# WHAT THE TASK REQUIRES
Could you retype, exactly as written, every line from the top of the records through the line that contains "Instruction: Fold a"?

== Segment start ==

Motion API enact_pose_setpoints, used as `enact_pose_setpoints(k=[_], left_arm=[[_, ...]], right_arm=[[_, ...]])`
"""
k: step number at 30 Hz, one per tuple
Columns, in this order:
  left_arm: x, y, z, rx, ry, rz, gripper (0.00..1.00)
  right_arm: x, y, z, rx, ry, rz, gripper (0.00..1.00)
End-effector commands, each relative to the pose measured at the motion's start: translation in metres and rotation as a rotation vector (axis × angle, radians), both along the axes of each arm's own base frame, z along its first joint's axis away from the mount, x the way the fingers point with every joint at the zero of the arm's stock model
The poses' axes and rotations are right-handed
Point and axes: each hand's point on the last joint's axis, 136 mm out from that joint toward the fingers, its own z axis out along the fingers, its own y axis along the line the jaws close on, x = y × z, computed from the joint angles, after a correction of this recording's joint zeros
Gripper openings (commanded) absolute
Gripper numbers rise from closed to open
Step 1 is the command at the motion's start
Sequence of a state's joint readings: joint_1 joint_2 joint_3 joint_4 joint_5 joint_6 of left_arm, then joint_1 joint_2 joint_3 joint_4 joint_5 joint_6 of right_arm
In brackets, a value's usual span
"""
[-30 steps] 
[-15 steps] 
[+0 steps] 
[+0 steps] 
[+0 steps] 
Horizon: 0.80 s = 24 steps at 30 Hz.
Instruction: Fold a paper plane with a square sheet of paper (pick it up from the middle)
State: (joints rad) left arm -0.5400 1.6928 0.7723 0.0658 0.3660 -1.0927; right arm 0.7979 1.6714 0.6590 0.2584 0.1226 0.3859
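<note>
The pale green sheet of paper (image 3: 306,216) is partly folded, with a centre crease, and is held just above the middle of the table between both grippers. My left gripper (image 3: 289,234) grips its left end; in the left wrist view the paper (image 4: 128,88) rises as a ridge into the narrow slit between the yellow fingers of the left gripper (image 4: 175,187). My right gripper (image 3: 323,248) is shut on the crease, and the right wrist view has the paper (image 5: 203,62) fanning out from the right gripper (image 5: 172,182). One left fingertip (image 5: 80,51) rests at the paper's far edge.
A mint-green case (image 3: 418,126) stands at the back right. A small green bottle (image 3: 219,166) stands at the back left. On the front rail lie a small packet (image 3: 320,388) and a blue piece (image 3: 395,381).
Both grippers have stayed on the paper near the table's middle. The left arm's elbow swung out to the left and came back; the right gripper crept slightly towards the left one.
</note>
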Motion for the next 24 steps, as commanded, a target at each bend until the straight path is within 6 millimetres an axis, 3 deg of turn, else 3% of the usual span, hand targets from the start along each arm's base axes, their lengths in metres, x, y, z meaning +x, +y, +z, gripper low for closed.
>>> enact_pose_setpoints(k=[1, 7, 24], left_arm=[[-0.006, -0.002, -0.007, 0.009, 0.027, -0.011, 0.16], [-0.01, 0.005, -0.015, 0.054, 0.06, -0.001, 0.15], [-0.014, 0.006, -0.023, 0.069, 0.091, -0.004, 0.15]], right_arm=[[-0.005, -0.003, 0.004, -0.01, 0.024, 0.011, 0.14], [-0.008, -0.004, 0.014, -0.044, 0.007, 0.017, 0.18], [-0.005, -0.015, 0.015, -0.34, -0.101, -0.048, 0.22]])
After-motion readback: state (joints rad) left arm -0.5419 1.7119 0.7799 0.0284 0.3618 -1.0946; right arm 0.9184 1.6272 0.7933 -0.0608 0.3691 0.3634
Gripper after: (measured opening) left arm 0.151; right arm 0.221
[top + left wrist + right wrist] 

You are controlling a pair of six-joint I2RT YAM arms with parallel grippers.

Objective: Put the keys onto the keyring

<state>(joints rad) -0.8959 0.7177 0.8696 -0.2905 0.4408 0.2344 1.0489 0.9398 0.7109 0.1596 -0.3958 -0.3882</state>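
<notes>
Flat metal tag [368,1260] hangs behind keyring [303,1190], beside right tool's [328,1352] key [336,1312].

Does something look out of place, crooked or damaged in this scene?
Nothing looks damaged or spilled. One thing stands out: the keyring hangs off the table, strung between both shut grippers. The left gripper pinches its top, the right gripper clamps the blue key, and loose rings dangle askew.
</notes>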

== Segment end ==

# RESULT FOR THIS TASK
Motion API enact_pose_setpoints, used as `enact_pose_setpoints(k=[_], left_arm=[[_, ...]], right_arm=[[_, ...]])`
"""
k: step number at 30 Hz, one per tuple
Columns, in this order:
  left_arm: x, y, z, rx, ry, rz, gripper (0.00..1.00)
  right_arm: x, y, z, rx, ry, rz, gripper (0.00..1.00)
End-effector commands, each relative to the pose measured at the motion's start: translation in metres and rotation as a rotation vector (axis × angle, radians), both along the axes of each arm's own base frame, z along its first joint's axis away from the mount, x the way the fingers point with every joint at the zero of the arm's stock model
The poses' axes and rotations are right-handed
Point and axes: each hand's point on the last joint's axis, 136 mm out from that joint toward the fingers, its own z axis out along the fingers, its own y axis along the line the jaws close on, x = y × z, computed from the joint angles, after a correction of this recording's joint zeros
Gripper openings (commanded) absolute
Gripper numbers rise from closed to open
Step 1 is the command at the motion's start
Sequence of a state's joint readings: joint_1 joint_2 joint_3 joint_4 joint_5 joint_6 of left_arm, then joint_1 joint_2 joint_3 joint_4 joint_5 joint_6 of right_arm
In brackets, a value's usual span
"""
[-30 steps] 
[-15 steps] 
[+0 steps] 
[+0 steps] 
[+0 steps] 
Horizon: 0.80 s = 24 steps at 30 Hz.
Instruction: Fold a paper plane with a square sheet of paper (pick it up from the middle)

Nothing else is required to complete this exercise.